(by Wendi Strauch Mahoney | Uncover DC) – New York kicks off its 2022 legislative session on Jan. 5 with a number of proposed radical bills related to the pandemic. Governor Kathy Hochul will kick off the session with her first State of the State address, pushing her agenda. It will be the first time a speech has been presented on the floor in three years. Her address will allegedly focus on her proposed budget to include Medicaid expansion and health workforce initiatives.
One of the more feared bills is Assembly Bill A416. The bill was first drafted in 2015 during the Ebola outbreak. Allegedly an Evergreen Bill, meaning a bill that is presented “year after year with little regard.” The bill was proposed during the state’s 2021-22 legislative session, but it was also introduced in the 2015-16, 2017-18, and 2019-20 sessions “and has never had a co-sponsor,” according to Politifact. Regardless, if the bill were to be adopted, it would mean that diseased individuals could be removed “by the governor or his or her delegee” and detained because they “may be a danger to public health.”

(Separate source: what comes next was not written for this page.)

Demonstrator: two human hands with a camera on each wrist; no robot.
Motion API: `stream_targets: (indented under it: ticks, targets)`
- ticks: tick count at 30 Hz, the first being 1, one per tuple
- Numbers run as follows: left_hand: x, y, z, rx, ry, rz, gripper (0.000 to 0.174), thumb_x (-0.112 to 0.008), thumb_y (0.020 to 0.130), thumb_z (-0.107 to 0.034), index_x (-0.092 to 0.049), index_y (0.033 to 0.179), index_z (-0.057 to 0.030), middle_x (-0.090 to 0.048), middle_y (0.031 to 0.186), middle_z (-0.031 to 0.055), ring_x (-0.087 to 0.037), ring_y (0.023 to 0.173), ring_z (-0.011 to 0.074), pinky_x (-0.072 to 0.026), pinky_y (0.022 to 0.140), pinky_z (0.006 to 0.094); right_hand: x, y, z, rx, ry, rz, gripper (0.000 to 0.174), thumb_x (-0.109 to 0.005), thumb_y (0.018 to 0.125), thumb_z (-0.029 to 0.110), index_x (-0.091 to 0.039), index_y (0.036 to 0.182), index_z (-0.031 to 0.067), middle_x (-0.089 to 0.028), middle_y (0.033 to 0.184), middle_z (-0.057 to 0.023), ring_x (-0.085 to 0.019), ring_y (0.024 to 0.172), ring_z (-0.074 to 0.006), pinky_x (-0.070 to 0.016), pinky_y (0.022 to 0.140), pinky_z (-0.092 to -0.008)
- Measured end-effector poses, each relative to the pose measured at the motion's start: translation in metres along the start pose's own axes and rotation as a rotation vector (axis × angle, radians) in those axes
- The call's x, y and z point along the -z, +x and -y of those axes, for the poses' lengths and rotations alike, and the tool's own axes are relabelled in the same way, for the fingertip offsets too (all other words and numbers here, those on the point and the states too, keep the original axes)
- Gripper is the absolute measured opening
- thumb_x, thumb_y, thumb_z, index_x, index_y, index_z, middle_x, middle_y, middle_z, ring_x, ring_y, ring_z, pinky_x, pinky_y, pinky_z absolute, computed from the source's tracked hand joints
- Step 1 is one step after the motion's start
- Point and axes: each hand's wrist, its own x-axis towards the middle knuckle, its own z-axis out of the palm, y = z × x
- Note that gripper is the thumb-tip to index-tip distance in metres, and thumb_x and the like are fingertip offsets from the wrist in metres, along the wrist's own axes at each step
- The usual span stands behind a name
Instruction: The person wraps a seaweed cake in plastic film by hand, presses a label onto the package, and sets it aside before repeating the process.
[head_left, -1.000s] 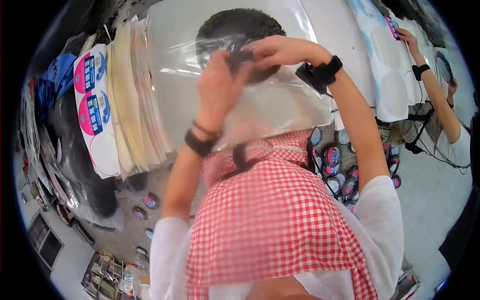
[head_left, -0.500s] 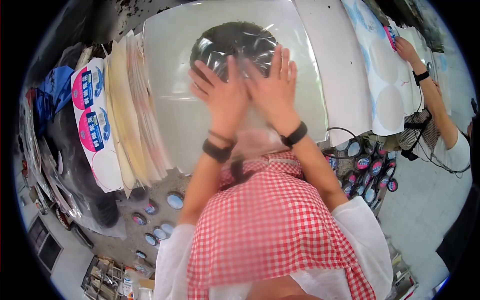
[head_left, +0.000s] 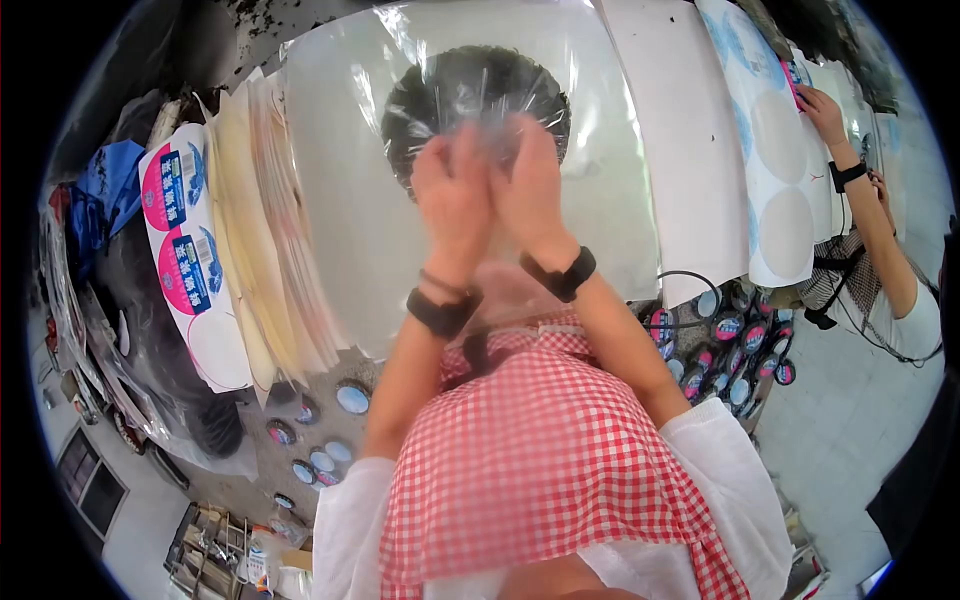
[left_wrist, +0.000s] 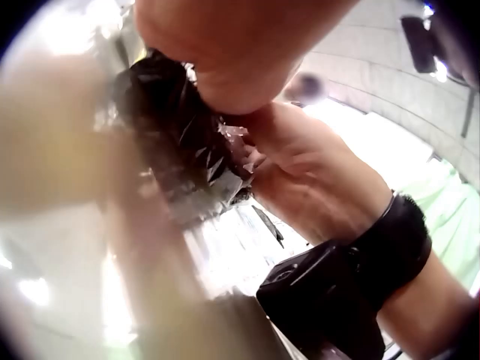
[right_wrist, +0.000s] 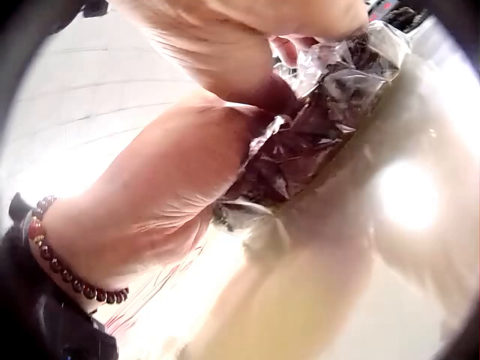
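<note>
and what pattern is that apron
The apron is red-and-white checked, showing best in the head view.

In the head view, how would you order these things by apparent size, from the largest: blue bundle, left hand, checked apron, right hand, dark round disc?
1. Checked apron
2. Dark round disc, partly covered
3. Left hand and right hand: too alike to rank
4. Blue bundle

Near edge of dark disc hidden
</note>
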Motion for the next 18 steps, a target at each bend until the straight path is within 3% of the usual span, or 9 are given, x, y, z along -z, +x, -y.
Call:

The bill also stipulates that individuals cannot continue to be detained “after the department determines that such person is no longer contagious.”
The proposed bill stipulates that individuals cannot be detained for longer than three days without a court order but then proceeds to give room for detention lasting much longer than the three days. Given the delays in court proceedings during the past 18 months and draconian treatment of unvaccinated individuals and those who have not followed the many mandates, the bill leaves concerning room for abuses of civil rights.
Assembly Bill A8378 requires immunization against COVID-19 for attendance in school. It was sponsored in October by Democratic Assemblymen Phil Steck and Richard Gottfried—the longest-serving legislator in N.Y. history. The bill adds the COVID-19 vaccine to the scheduled childhood vaccinations. It requires immunization for children between 2 months and 18 years of age.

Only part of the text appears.